After voluntarily recalling all Auvi-Q epinephrine injections in October due to potentially inaccurate dosage delivery, Sanofi has redeployed the sales force, including 80 reps who were assigned to market the new Praluent cholesterol treatment, according to a memo. A Sanofi spokeswoman confirmed the move, which comes as the drug maker and its marketing partner, Regeneron Pharmaceuticals, battles with Amgen for dominance in the PCKS9-inhibitor market.

Theranos founder Elizabeth Holmes wants to disrupt the business of providing lab data, but “needs to do more than just defend the integrity of her company’s data if she wants to remain relevant,” writes Forbes contributor Steve Brozak. “She should also undertake an independent comparative study of its testing system, submit it to a peer review journal, and get it accepted by a medical journal. You say you want a revolution? Start one.”

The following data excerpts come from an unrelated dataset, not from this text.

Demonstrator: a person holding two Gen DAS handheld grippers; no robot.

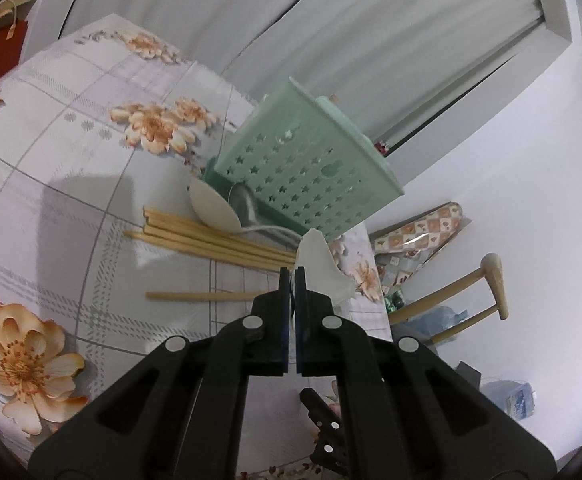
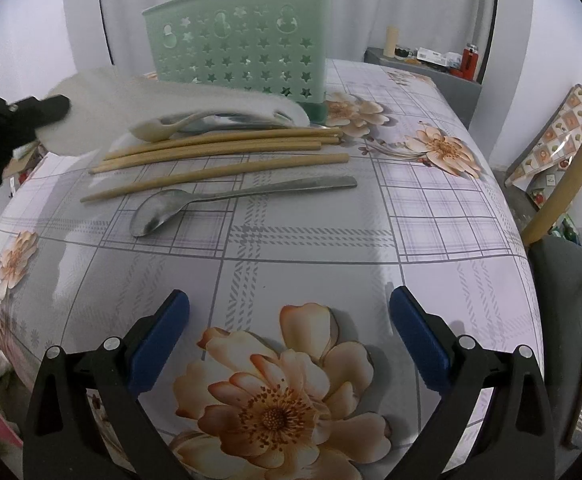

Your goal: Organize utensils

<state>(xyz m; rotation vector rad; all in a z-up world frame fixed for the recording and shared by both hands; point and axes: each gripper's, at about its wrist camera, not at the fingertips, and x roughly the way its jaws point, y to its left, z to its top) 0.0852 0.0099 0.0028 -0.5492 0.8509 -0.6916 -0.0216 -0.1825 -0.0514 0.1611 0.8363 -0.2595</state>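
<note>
Step in hand, judged: a white spoon (image 2: 171, 98), blurred, gripped by the clenched left tool (image 1: 292, 274), held above the pile. Right tool (image 2: 289, 334) released, low over the near table (image 2: 451, 280). Chopsticks (image 2: 219, 146) and metal spoon (image 2: 227, 200) lie mid-table; green holder (image 2: 243, 40) stands far. Next: raise the spoon over the holder's rim. Near side open; table edge close on the left.
</note>
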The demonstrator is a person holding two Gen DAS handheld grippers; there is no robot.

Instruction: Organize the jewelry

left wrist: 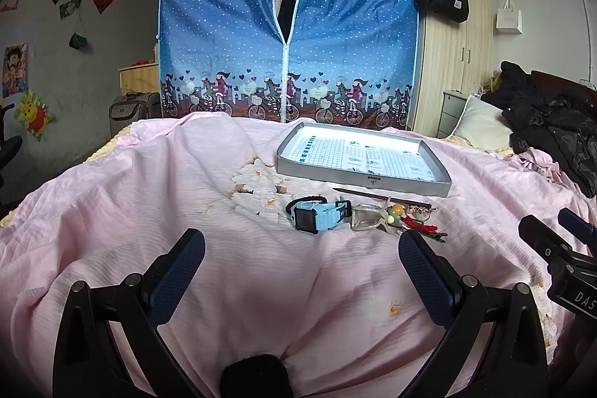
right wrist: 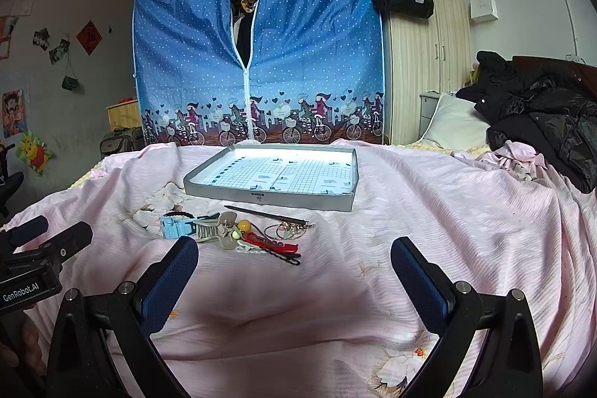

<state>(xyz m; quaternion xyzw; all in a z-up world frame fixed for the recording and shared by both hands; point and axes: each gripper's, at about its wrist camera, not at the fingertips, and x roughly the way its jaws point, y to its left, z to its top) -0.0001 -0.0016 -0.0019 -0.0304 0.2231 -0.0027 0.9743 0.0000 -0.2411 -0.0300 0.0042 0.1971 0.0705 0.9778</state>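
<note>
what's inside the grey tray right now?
No jewelry shows inside the grey tray: only a printed grid sheet lining its floor. The near wall hides a thin strip of floor behind it. The blue watch and hair clips lie on the pink sheet in front.

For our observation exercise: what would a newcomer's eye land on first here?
Probably the blue polka-dot wardrobe behind the bed, then the grey tray lying on the pink sheet. Just in front of the tray sits a small heap of trinkets, including a blue watch.
</note>
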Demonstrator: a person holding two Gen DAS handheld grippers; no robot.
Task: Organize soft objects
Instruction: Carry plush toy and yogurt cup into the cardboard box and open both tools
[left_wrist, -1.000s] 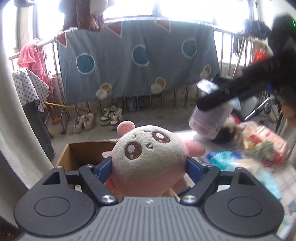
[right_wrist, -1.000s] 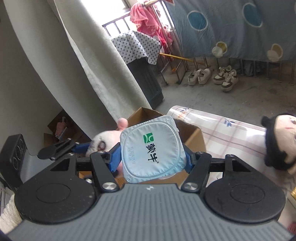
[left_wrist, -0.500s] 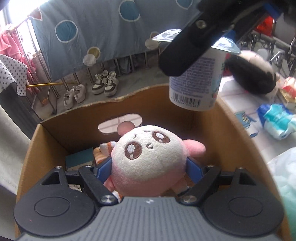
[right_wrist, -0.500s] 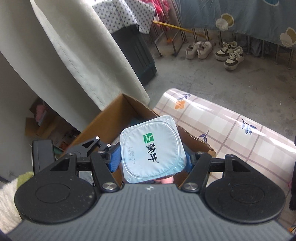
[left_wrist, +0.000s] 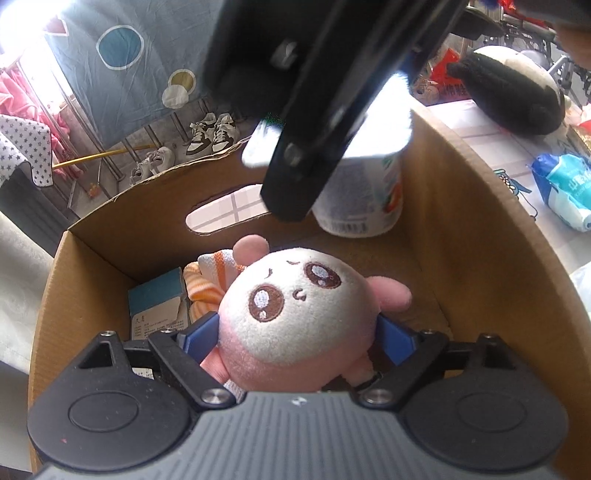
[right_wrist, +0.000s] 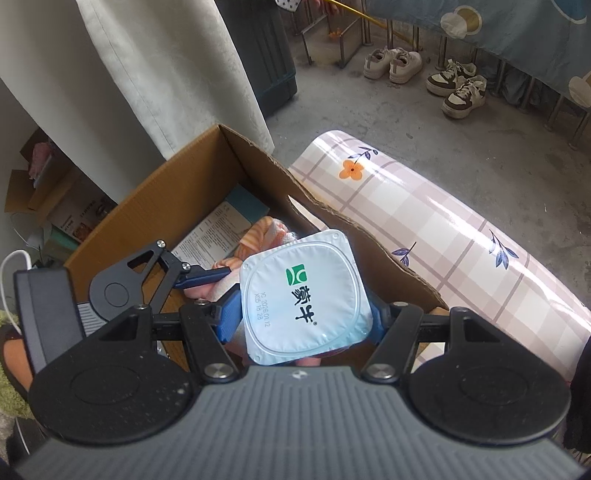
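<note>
My left gripper (left_wrist: 295, 332) has a grey ribbed body with a small white mark at its front edge. Two round black housings sit on either side, each with a pressed-in circle. Black linkage arms run forward from silver screws and end in blue pads (left_wrist: 201, 332). There is a tiny red speck on the left housing.

My right gripper (right_wrist: 303, 314) is built the same: grey ribbed body, black discs, silver screws, triangular cut-outs in the arms, blue pads (right_wrist: 229, 317). Its left disc carries pale specks, perhaps dust.

At the left edge of the right view, something fuzzy and green (right_wrist: 7, 387) may be my sleeve.
</note>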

Price increases for several medicines are scheduled to be the subject of a congressional hearing later this week, The Wall Street Journal reminds us.

Merck KGaA will not pursue regulatory approval for a cancer drug after the medicine failed to help patients with pancreatic cancer or soft-tissue sarcoma in the last stage of clinical tests, Bloomberg News says.

An experimental Novartis drug for blood cancer demonstrated positive results in a phase II trial, positioning the drug maker to win a race for approval for precision T-cell drugs, Pharma Times reports.

Johnson & Johnson’s and AbbVie’s Imbruvica cancer drug significantly reduced the risk of death and disease progression compared with chemotherapy in certain leukemia patients, Reuters reports.

Eli Lilly halted plans to develop a diabetes treatment after ongoing questions about changes in liver fat that emerged during late-stage testing, The Indianapolis Business Journal writes.

The Food and Drug Administration said that SGLT2 diabetes drugs, such as Jardiance and Invokana, need new warnings about the risks of urinary tract infections, among other illnesses, MedPage Today tells us.

Epizyme new chief executive Robert Bazemore has a personal stake in seeking treatments for non-Hodgkin’s lymphoma, a life-threatening blood cancer, because he survived the disease, The Boston Globe says.

For the third time in as many years, Cipla, which is India’s third-largest drug maker, has reshuffled its senior management team, The Economic Times informs us.